* [Work to be completed]: Because the lines must stay identical, write out the data without changing anything.

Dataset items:
Segment Open

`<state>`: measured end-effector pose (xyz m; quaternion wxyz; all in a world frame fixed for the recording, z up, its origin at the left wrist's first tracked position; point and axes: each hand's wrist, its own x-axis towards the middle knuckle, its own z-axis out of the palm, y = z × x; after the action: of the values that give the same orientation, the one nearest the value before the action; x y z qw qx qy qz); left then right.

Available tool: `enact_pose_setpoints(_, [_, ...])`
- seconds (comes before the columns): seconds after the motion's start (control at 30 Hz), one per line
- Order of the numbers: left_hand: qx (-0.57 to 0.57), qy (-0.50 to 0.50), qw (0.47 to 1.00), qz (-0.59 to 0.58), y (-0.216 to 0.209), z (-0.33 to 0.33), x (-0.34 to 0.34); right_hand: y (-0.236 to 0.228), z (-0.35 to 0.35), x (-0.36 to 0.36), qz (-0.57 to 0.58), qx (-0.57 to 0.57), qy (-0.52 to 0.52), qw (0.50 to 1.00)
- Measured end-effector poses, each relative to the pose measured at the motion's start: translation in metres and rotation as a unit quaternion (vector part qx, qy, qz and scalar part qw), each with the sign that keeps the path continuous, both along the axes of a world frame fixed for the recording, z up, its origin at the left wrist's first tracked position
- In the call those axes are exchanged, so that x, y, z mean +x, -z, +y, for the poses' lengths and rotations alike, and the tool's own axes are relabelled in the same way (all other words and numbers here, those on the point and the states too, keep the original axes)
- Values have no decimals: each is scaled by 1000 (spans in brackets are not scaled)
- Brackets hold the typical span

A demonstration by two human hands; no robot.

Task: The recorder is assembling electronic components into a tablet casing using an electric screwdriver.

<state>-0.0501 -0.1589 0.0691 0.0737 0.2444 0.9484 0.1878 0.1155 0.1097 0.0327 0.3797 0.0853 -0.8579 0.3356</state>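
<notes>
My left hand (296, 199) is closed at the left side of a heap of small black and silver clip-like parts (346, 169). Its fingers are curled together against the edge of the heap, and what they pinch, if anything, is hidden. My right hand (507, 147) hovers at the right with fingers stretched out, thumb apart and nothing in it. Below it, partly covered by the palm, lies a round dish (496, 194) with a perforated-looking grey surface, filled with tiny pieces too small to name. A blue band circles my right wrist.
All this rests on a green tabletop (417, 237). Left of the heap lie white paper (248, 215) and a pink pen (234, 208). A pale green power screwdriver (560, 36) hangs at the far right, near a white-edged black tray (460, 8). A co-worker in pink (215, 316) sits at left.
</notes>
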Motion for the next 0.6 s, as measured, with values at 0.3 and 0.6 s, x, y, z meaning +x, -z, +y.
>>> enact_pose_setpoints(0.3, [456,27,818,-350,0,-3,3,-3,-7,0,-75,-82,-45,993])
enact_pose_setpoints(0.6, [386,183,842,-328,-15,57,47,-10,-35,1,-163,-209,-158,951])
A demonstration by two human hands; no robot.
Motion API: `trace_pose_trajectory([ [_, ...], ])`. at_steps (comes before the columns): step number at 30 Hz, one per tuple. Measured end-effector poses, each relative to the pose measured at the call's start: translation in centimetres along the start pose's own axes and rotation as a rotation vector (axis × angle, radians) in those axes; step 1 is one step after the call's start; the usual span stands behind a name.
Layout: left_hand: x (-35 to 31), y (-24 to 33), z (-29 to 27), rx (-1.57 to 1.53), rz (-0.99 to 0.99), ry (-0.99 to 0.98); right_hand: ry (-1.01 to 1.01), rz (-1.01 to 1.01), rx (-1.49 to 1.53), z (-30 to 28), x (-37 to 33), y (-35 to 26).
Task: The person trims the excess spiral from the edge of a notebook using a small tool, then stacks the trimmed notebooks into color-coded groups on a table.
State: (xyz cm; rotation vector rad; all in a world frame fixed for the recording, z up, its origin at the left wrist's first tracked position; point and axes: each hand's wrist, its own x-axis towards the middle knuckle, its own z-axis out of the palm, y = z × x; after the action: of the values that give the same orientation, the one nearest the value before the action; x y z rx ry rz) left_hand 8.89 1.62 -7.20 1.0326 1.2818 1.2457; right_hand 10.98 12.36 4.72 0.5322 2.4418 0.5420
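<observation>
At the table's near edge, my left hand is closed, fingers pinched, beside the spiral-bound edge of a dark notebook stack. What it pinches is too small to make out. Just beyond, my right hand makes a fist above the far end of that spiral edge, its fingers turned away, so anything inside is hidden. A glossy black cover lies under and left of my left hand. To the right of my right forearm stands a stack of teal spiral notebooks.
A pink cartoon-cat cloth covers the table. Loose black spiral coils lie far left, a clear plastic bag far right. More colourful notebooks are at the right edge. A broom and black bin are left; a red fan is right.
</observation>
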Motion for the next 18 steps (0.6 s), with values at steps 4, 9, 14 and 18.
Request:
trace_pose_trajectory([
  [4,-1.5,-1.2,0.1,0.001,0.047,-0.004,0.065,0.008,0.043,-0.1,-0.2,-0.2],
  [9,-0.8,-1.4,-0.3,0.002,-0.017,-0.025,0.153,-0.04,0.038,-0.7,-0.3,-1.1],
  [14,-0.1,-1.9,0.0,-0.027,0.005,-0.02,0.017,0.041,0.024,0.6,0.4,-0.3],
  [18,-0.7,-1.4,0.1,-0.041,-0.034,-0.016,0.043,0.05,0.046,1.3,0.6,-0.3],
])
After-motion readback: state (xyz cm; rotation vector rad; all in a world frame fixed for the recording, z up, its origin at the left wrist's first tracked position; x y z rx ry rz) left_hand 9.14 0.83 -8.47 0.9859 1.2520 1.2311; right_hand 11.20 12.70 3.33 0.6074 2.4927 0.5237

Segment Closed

* [Completed task]:
`<state>`: measured end-effector pose (xyz m; quaternion wxyz; all in a world frame fixed for the recording, z up, its origin at the left wrist's first tracked position; point and axes: each hand's wrist, its own x-axis towards the middle knuckle, its own z-axis out of the palm, y = z × x; after the action: of the values that give the same orientation, the one nearest the value before the action; x y z qw qx qy qz); left then right.

Available tool: `enact_pose_setpoints(_, [_, ...])`
- seconds (comes before the columns): seconds after the motion's start (control at 30 Hz), one per line
- Order of the numbers: left_hand: qx (-0.57 to 0.57), qy (-0.50 to 0.50), qw (0.47 to 1.00), qz (-0.59 to 0.58), y (-0.216 to 0.209), z (-0.33 to 0.33), x (-0.34 to 0.34); right_hand: y (-0.236 to 0.228), z (-0.35 to 0.35), x (-0.36 to 0.36), qz (-0.57 to 0.58), qx (-0.57 to 0.57), qy (-0.52 to 0.52), qw (0.50 to 1.00)
- Measured end-effector poses, each relative to the pose measured at the motion's start: translation in metres and rotation as a unit quaternion (vector part qx, qy, qz and scalar part qw), each with the sign that keeps the path continuous, both along the axes of a world frame fixed for the recording, z up, its origin at the left wrist's first tracked position
- In the call those axes are exchanged, so that x, y, z mean +x, -z, +y, for the poses' lengths and rotations alike, and the tool's own axes are relabelled in the same way (all other words and numbers here, those on the point and the states too, keep the original axes)
- Values have no decimals: each is scaled by 1000 (spans in brackets are not scaled)
- Brackets hold the typical span

A demonstration by two human hands; no robot.

Task: The recorder is assembling electronic components into a tablet casing using an electric screwdriver.

<state>-0.0501 -0.1589 0.0691 0.0737 0.2444 0.9484 0.1878 0.1155 0.1097 0.0327 0.3797 0.0853 -0.8579 0.3356</state>
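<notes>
My left hand (296, 199) is closed at the left side of a heap of small black and silver clip-like parts (346, 169). Its fingers are curled together against the edge of the heap, and what they pinch, if anything, is hidden. My right hand (507, 147) hovers at the right with fingers stretched out, thumb apart and nothing in it. Below it, partly covered by the palm, lies a round dish (496, 194) with a perforated-looking grey surface, filled with tiny pieces too small to name. A blue band circles my right wrist.
All this rests on a green tabletop (417, 237). Left of the heap lie white paper (248, 215) and a pink pen (234, 208). A pale green power screwdriver (560, 36) hangs at the far right, near a white-edged black tray (460, 8). A co-worker in pink (215, 316) sits at left.
</notes>
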Motion for the next 0.6 s, as measured, with values at 0.3 and 0.6 s, x, y, z meaning +x, -z, +y.
>>> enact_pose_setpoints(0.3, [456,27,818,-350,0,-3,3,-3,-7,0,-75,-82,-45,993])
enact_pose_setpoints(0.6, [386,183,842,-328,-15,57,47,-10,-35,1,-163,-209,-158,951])
A demonstration by two human hands; no robot.
Motion API: `trace_pose_trajectory([ [_, ...], ])`. at_steps (comes before the columns): step number at 30 Hz, one per tuple. Measured end-effector poses, each relative to the pose measured at the call's start: translation in centimetres along the start pose's own axes and rotation as a rotation vector (axis × angle, radians) in those axes; step 1 is one step after the call's start; the usual span stands behind a name.
Layout: left_hand: x (-35 to 31), y (-24 to 33), z (-29 to 27), rx (-1.57 to 1.53), rz (-0.99 to 0.99), ry (-0.99 to 0.98); right_hand: ry (-1.01 to 1.01), rz (-1.01 to 1.01), rx (-1.49 to 1.53), z (-30 to 28), x (-37 to 33), y (-35 to 26).
Task: The person trims the excess spiral from the edge of a notebook using a small tool, then stacks the trimmed notebooks into color-coded groups on a table.
State: (xyz cm; rotation vector rad; all in a world frame fixed for the recording, z up, its origin at the left wrist's first tracked position; point and axes: each hand's wrist, its own x-axis towards the middle knuckle, its own z-axis out of the palm, y = z × x; after the action: of the values that give the same orientation, the one nearest the value before the action; x y z rx ry rz) left_hand 8.89 1.62 -7.20 1.0326 1.2818 1.2457; right_hand 10.98 12.36 4.72 0.5322 2.4418 0.5420
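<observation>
At the table's near edge, my left hand is closed, fingers pinched, beside the spiral-bound edge of a dark notebook stack. What it pinches is too small to make out. Just beyond, my right hand makes a fist above the far end of that spiral edge, its fingers turned away, so anything inside is hidden. A glossy black cover lies under and left of my left hand. To the right of my right forearm stands a stack of teal spiral notebooks.
A pink cartoon-cat cloth covers the table. Loose black spiral coils lie far left, a clear plastic bag far right. More colourful notebooks are at the right edge. A broom and black bin are left; a red fan is right.
</observation>
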Motion for the next 18 steps (0.6 s), with values at steps 4, 9, 14 and 18.
Request:
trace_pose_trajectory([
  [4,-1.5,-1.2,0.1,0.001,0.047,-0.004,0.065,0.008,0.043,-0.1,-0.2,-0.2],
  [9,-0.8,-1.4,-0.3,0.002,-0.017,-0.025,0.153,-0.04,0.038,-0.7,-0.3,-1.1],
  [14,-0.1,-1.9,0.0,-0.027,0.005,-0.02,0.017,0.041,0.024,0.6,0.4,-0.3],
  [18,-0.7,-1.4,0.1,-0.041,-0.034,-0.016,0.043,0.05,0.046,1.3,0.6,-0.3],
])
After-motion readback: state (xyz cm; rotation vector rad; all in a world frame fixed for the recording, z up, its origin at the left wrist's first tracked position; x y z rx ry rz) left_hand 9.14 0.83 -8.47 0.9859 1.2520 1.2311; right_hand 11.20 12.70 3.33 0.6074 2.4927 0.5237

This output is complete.